Restate each of the lines below word for word and drop every picture.

Data segment:
★ ★ ★ ★ ★ ★ ★

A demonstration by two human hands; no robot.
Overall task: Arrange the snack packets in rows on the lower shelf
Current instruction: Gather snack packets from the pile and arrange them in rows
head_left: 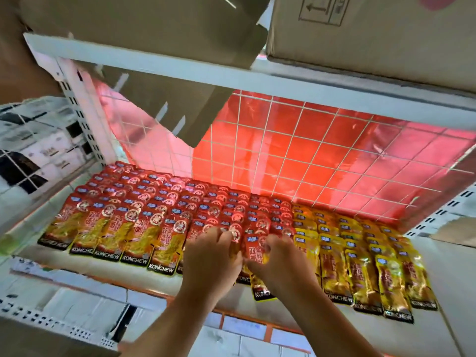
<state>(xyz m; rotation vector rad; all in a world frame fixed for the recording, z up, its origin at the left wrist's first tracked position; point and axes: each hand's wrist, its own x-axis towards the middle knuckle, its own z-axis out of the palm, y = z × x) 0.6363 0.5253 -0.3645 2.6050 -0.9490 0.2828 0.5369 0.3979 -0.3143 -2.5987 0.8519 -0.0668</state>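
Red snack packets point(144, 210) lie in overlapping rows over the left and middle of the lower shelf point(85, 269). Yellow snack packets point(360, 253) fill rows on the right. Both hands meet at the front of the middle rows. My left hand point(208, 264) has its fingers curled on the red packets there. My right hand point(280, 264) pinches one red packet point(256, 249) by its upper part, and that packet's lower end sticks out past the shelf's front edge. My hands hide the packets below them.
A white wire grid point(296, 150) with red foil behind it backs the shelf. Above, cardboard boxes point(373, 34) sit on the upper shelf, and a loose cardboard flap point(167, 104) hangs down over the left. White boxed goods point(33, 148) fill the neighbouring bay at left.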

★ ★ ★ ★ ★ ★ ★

Exercise output:
A demonstration by two human hands; no robot.
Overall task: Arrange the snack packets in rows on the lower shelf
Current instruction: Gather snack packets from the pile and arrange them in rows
head_left: 
<state>(xyz m; rotation vector rad; all in a world frame fixed for the recording, z up, its origin at the left wrist's first tracked position; point and axes: each hand's wrist, its own x-axis towards the middle knuckle, its own z-axis out of the palm, y = z × x) 0.6363 0.5253 -0.3645 2.6050 -0.9490 0.2828 0.5369 0.3979 -0.3143 -2.5987 0.8519 -0.0668</state>
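Red snack packets point(144, 210) lie in overlapping rows over the left and middle of the lower shelf point(85, 269). Yellow snack packets point(360, 253) fill rows on the right. Both hands meet at the front of the middle rows. My left hand point(208, 264) has its fingers curled on the red packets there. My right hand point(280, 264) pinches one red packet point(256, 249) by its upper part, and that packet's lower end sticks out past the shelf's front edge. My hands hide the packets below them.
A white wire grid point(296, 150) with red foil behind it backs the shelf. Above, cardboard boxes point(373, 34) sit on the upper shelf, and a loose cardboard flap point(167, 104) hangs down over the left. White boxed goods point(33, 148) fill the neighbouring bay at left.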

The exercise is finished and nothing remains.